14. Bandy on the run: More on the origins of the hockey codes
One of the strongest campaigners for the right to be known as the birthplace of ice hockey is Windsor in Nova Scotia, where it is argued the surname Hockey is a common one, and even that a certain Colonel Hockey was one of its creators. It’s absolute hockey-cock, because as we learned earlier, the Galway Statutes in Ireland made reference to ‘hockie stickes’ as far back as 1527.
From Chinese guoguipo and aboriginal Australian dumbing to Chilean palin and Russian kotol, team games in which a ball was struck with a stick were by no means unique to the Celts. An image on a second century mould found in Northamptonshire and medieval stained glass images in Canterbury and Gloucester cathedrals suggest that England had a stickball tradition too. Names like comocke, shinnup and hurl-bat suggest an obvious link with the Celtic games, while other names included bandy, scrush, jowling and crabsowl.
Oddly, despite the Galway Statutes mentioning “hockie sticks” way back in 1527, there is no record of the word being used again until “a game at hockey” is described in an 1822 children’s book. It is therefore curious that the term hockey’ would come to replace most of the older names.
The 1822 reference states that hockey “is not a game that is now in general use,” apparently because schools had banned it because it was too dangerous. Eton in 1832 reckoned it was “the only place in England where this ancient custom is kept up” and although this wasn’t strictly true, for the next half-century or so, whenever hockey is mentioned, it is almost always described as sport that was going out of fashion along with shinty and hurling, which most observers felt to be the same game under a different name.

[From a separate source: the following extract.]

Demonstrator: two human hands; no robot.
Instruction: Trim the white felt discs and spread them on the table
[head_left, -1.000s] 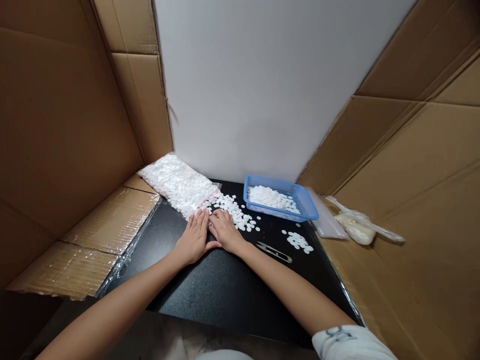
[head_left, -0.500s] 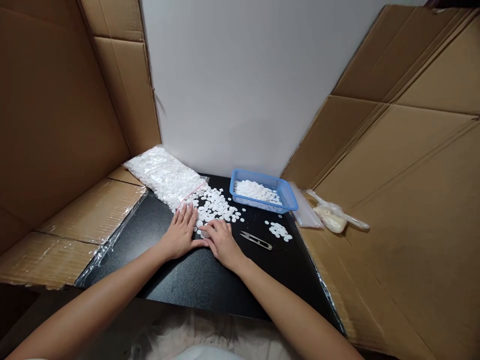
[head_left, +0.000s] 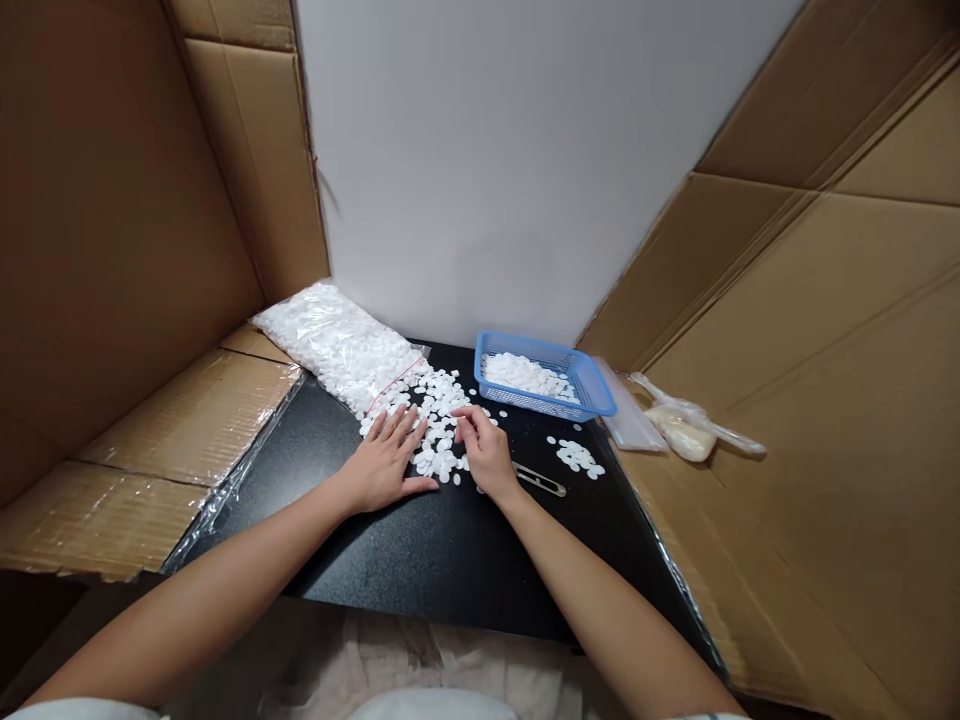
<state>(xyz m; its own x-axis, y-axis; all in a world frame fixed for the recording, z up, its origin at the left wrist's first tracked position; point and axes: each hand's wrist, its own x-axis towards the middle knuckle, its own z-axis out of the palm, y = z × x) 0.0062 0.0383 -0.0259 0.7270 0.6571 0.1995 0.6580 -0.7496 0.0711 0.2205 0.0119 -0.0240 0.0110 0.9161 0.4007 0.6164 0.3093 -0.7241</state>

Two London clubs were largely to thank for maintaining the tradition. Blackheath was claimed to be formed as early as 1840 and played a violently physical version with a cube-shaped ball, while Teddington wrote the ‘Surbiton Rules’ in 1874, which banned all use of the hands and feet and also the striking of the ball in the air. They founded the Hockey Association in 1886, but struggled to attract followers in a world where football was now the national obsession. Blackheath (the same club that had argued rugby’s case against soccer when the FA was formed in 1863) established an unsuccessful rival association to govern their more physical game, the Scots were unimpressed by “an innocent, innocuous apology for camanachd” and although hockey was particularly successful in Ireland, Michael Cusack would soon be forming the GAA and advocating a return to a more physical game in the guise of ‘hurling’.
These were the final years of the ‘Little Ice Age’, meaning the idea of hockey played on ice was still very feasible in Britain. Sir John Dugdale Astley’s memoirs speak of “an on-ice version of field hockey” that he’d even played before Queen Victoria in 1853. It was particularly popular in the East English Fenland, where it was known as ‘bandy’, and particularly thanks to the efforts of Charles Tebbutt, the national association founded in 1891 started promoting the game abroad, finding natural allies in Holland, where there was an old tradition of similar games. By 1913, there were enough countries involved for a European Championship to be held. But the First World War ended almost all interest in the game, except in Scandinavia, where this combination of ice hockey and football is still popular today, and also in the Soviet Union, where there was such a strong tradition of similar games that composite rules were written in 1955 for the benefit of international play.
Canada is said to be the home of ice hockey, but although the modern laws were written in Montreal in the 1870s, these were the same as the rules for English field hockey, other than one modification to include the word ‘ice’, and the claim that ice hockey was an entirely Canadian invention is questionable. The only truly Canadian innovation would seem to be the puck, introduced in 1875 for the safety of the spectators.
The Canadian climate was obviously well-suited to the sport. Among several examples, a poem written in Dartmouth in 1823 describes how “now at ricket with hurlies some dozens of boys chase the ball o’er ice with a deafening noise”, in 1829 the Supreme Court of Nova Scotia refused to heed to public pressure to outlaw ‘hurly’ on the ice, and in 1844 a quote from a Thomas Haliburton novel speaks of “hurly on the long pond.” Some argue whether these were really references to ice hockey in the truest sense, but there is no doubt about an article titled ‘Winter Sports in Nova Scotia’ that describes an 1859 game in which teams of skaters battled with hurlies to score through what was called a ‘ricket’.
However, William Alexander Fuer’s comment of 1783 that “the icy surface was alive with skaters … bearing down in a body in pursuit of the ball driven before them with their hurlies” is older than any of these, and refers to a game in New York. And in a preview of the game in Montreal in 1875 that is said to have started modern ice hockey, it is tellingly stated that the sport although “much in vogue on the ice in New England and other parts of the United States, is not much known here.”
Ice hockey grew out of a number of different traditions on both sides of the Atlantic and both sides of the 49th parallel, and it is clearly pointless for any one place to claim to have been its birthplace.